Solution: The temperature of a black body and the wavelength corresponding to its maximum intensity are related by the Wien's displacement law, \begin{align} \lambda_m T=b. \end{align} The power radiated by a black body at temperature $T$ having surface area $A$ and emissivity $e$ is given by the Stefan's law, \begin{align} Q=\sigma e A T^4. \end{align} For a thin disc of radius $r$ emitting from both surfaces, $A=2\pi r^2$. Eliminate $T$ from above equations and substitute for $A$ to get, \begin{align} Q=2\pi\sigma e b^4 \left( r^2/\lambda_m^4\right), \nonumber \end{align} which gives, \begin{align} Q_A:Q_B:Q_C=\frac{r_A^2}{\lambda_{A}^4}:\frac{r_B^2}{\lambda_{B}^4}:\frac{r_C^2}{\lambda_{m}^4}=0.049:0.0625:0.057. \nonumber \end{align}

Problem (IIT JEE 2000): Wien's Displacement Law The plots of intensity versus wavelength for three black bodies at temperatures $T_1$, $T_2$ and $T_3,$ respectively are as shown in figure. Their temperatures are such that,

  1. $T_1 > T_2 > T_3$
  2. $T_1 > T_3 > T_2$
  3. $T_2 > T_3 > T_1$
  4. $T_3 > T_2 > T_1$

Solution: The Wien's displacement law relates wavelength at which intensity attains maximum to the temperature of the body, $\lambda_m T=b$. In given cases, $\lambda_{m,1} < \lambda_{m,3} < \lambda_{m,2}$ and hence $T_1 > T_3 > T_2$.

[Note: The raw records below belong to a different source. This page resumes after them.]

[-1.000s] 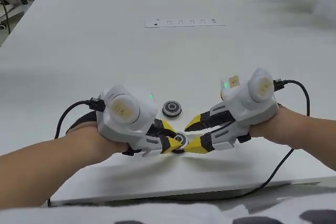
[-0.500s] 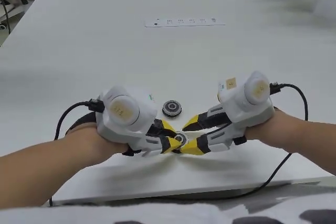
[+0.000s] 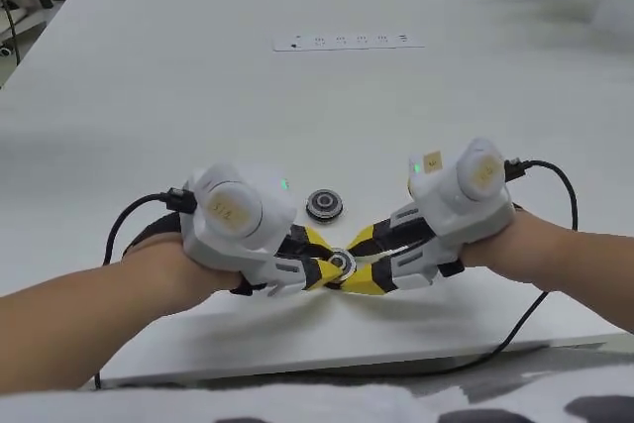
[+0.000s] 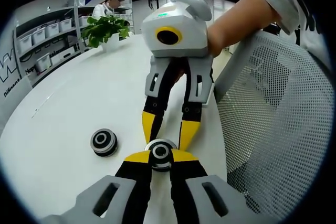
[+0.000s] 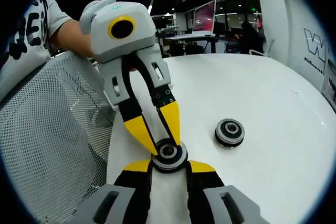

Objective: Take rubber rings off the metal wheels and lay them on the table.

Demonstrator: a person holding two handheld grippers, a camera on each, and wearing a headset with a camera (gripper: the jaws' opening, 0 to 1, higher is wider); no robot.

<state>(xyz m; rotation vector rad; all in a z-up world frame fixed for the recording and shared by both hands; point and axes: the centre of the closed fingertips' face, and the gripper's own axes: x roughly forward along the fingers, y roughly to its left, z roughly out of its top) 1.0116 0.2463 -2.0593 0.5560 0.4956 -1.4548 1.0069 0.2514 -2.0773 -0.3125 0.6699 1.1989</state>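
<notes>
While left gripper [image 3: 322, 259] and right gripper [image 3: 359, 261] clamp one wheel [image 3: 340, 263], wall letter W [image 5: 315, 43]

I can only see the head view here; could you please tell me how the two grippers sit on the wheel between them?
Observer: In the left gripper view, the left gripper is shut on the metal wheel, with one yellow tip on each side.
Operator: Thank you. And the right gripper?
Observer: In the right gripper view, the right gripper flanks the same wheel with its tips, but I cannot tell whether they press on it.
Operator: Is the rubber ring on it?
Observer: A dark band circles the rim, and it is likely the rubber ring, not yet taken off.
</notes>
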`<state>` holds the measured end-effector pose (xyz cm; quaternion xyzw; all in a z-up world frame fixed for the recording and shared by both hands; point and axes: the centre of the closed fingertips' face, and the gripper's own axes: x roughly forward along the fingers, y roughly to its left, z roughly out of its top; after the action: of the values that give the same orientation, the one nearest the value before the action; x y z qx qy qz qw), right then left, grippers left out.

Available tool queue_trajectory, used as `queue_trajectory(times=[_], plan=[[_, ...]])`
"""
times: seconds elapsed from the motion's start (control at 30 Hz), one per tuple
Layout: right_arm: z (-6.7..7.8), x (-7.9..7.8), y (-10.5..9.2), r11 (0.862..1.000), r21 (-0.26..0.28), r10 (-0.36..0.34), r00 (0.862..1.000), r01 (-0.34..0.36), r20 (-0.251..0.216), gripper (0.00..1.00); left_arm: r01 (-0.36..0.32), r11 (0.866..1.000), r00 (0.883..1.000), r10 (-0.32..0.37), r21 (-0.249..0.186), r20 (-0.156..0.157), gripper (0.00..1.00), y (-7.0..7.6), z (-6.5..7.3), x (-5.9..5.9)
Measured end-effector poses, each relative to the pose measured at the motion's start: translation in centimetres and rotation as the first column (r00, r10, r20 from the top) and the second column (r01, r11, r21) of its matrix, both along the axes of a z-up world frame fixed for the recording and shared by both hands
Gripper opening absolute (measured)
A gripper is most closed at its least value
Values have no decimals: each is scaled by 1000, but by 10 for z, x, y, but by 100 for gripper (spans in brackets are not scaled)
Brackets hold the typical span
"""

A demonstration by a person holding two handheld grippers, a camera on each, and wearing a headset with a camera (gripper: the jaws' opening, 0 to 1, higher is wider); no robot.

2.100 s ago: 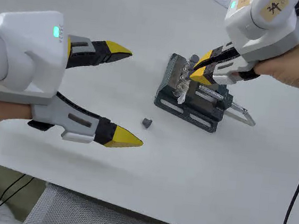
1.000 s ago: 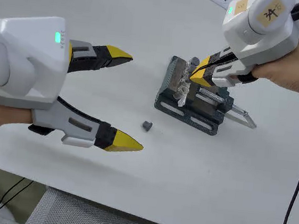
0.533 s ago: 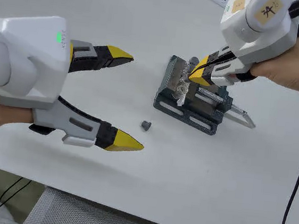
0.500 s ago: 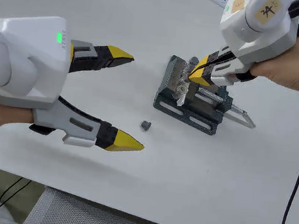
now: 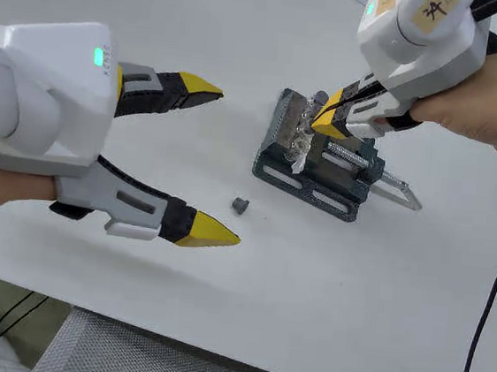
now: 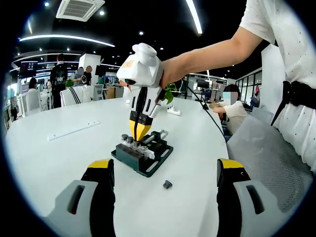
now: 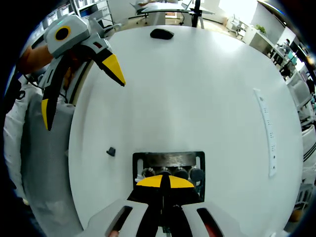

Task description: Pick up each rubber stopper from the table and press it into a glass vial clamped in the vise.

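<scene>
A dark vise stands mid-table and clamps a row of glass vials. The far vial carries a grey stopper. My right gripper is shut, its yellow tips together right over the vials; I see nothing between its jaws. In the right gripper view those tips cover the middle of the row in the vise, next to a stoppered vial. A loose grey stopper lies on the table in front of the vise. My left gripper hangs wide open, left of it.
The white table's near edge runs along the bottom of the head view. A black cable trails at the right. A white power strip and a black object lie farther off. People sit in the background of the left gripper view.
The right gripper has stayed shut over the vials, edging slightly left along the row. The left gripper stays open in place. The head view has shifted a little.
</scene>
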<state>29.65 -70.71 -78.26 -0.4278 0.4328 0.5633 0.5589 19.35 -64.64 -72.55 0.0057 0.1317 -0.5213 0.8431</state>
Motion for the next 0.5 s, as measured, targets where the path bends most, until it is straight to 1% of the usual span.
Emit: queue_trajectory(times=[0.23,0.3,0.4,0.5], plan=[[0,-1,0,1000,-25,9,1000,-9,-11,0,-7,1000,1000,7,-4,1,84,1,0,1],[-1,0,1,999,-40,37,999,-37,-3,0,-8,1000,1000,8,-2,-1,84,2,-1,1],[-1,-3,3,997,-54,47,999,-47,-2,0,-9,1000,1000,9,-5,0,84,1,0,1],[-1,-1,1,997,-58,44,999,-44,-5,0,-15,1000,1000,15,-9,0,83,1,0,2]])
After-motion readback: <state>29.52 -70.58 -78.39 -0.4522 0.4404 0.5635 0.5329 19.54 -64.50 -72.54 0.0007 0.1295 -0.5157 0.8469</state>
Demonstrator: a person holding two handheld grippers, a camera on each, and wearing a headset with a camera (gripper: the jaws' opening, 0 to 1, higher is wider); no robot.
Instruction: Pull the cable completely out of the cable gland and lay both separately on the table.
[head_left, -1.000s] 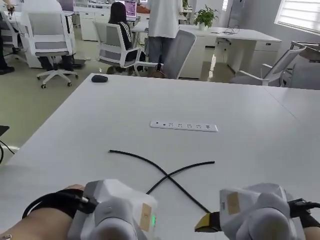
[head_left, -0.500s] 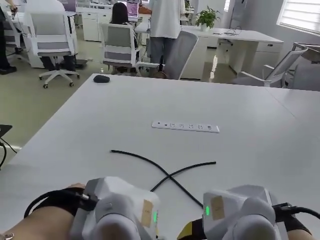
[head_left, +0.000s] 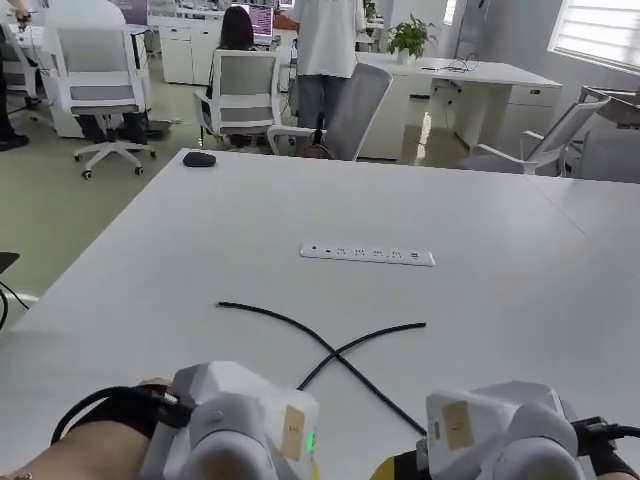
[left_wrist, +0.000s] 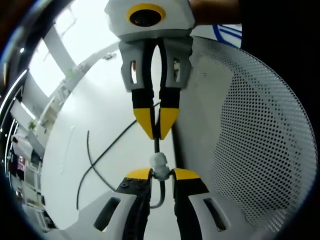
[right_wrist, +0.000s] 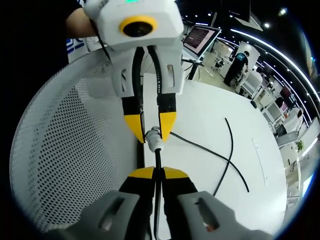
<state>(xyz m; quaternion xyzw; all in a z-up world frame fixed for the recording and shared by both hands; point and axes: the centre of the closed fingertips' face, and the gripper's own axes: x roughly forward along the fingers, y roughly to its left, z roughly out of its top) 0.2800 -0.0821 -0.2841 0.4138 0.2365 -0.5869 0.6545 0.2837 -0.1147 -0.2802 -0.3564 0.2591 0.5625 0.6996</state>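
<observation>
Left gripper (left_wrist: 161, 173) jaws clamp the cable gland (left_wrist: 160, 162); right gripper (right_wrist: 157, 173) jaws pinch the cable (right_wrist: 200, 145) beside it

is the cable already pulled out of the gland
No, in the left gripper view the black cable runs into the white gland and comes out below it, between the jaws of the left gripper.

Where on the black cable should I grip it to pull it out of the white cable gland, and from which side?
Grip the cable on its straight bare stretch close to the cable gland, coming from the side opposite the left gripper that clamps the gland, jaws across it. The right gripper looks shut there, so a pull should run straight along the gland.
</observation>
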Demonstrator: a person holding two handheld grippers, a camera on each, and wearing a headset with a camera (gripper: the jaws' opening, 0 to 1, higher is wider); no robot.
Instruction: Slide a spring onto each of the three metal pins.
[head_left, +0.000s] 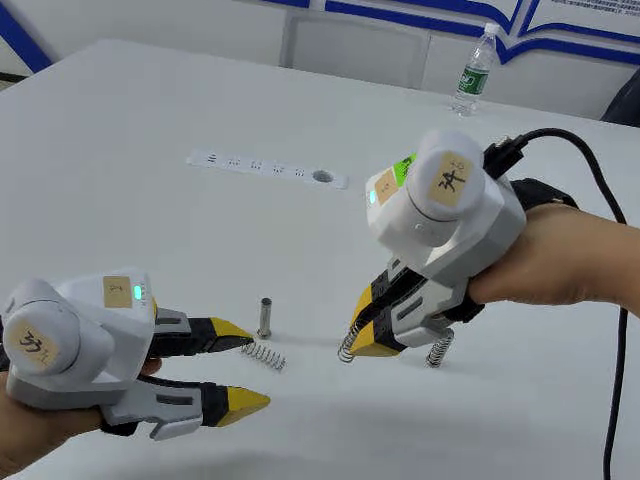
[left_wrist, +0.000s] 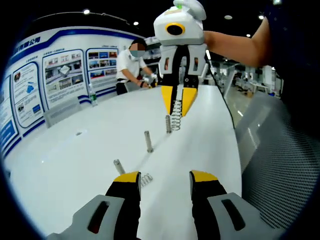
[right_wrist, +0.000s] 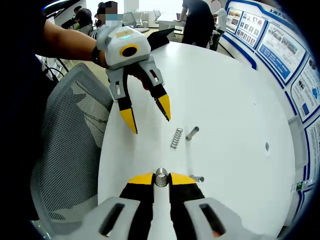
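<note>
The right claw (right_wrist: 161, 178) is pinched shut on a spring (left_wrist: 176, 113), which it grips near the upper coils so that most of the length hangs free below the yellow tips, low over the desk (head_left: 150, 220). The left claw (head_left: 242, 366) stands wide with nothing in it, its tips just beside a second spring (head_left: 264, 354) that lies flat near a bare upright pin (head_left: 265, 317). Another bare pin (right_wrist: 196, 178) sits just beside the right claw, and a third spring (head_left: 438, 348) stands tilted on that claw's far side. It seems to be over its own pin, though I cannot tell for sure. The main risk is a missed mouth: the free end is slack, so if it comes down off-centre it will catch on the pin's rim and buckle or spring out of the grip. The pins look free-standing, so a sideways push from spring or claw could topple one. The loose spring could also roll off if the left claw nudges it while closing.
</note>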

Problem (IIT JEE 1998) A black body is at a temperature of 2880 K. The energy of radiation emitted by this body with wavelength between 499 nm and 500 nm is $U_1$, between 999 nm and 1000 nm is $U_2$ and between 1499 nm and 1500 nm is $U_3$. The Wien constant, $b=2.88\times{10}^{6}\;\mathrm{nm K}$. Then,

  1. $U_1=0$
  2. $U_3=0$
  3. $U_1>U_2$
  4. $U_2>U_1$

Solution: Wien's Displacement Law The Wien's displacement law gives, \begin{align} \lambda_m=\frac{b}{T}=\frac{2.88\times{10}^{6}}{2880}=1000\;\mathrm{nm}. \nonumber \end{align} Thus radiated energy $E_\lambda$ attains its maximum at $\lambda_m=1000\;\mathrm{nm}$. The variation of $E_\lambda$ with $\lambda$ is shown in figure. The area under the curve for given wavelength range gives radiated energy in that wavelength range i.e., $U_\lambda=E_\lambda\Delta\lambda$. The figure clearly shows that $U_1 < U_3 < U_2$.

Problem (IIT JEE 1997): The intensity of radiation emitted by the sun has its maximum value at a wavelength of 510 nm and that emitted by the north star has the maximum value at 350 nm. If these stars behaves like black bodies, then the ratio of the surface temperature of the sun and the north star is,

  1. $1.46$
  2. $0.69$
  3. $1.21$
  4. $0.83$

Solution: The Wien's displacement law relates wavelength at which intensity attains maximum to the temperature of the body, $\lambda_m T=b$. Thus, \begin{align} \frac{T_\text{sun}}{T_\text{star}}=\frac{\lambda_\text{m,star}}{\lambda_\text{m,sun}}=\frac{350}{510}=0.69. \nonumber \end{align}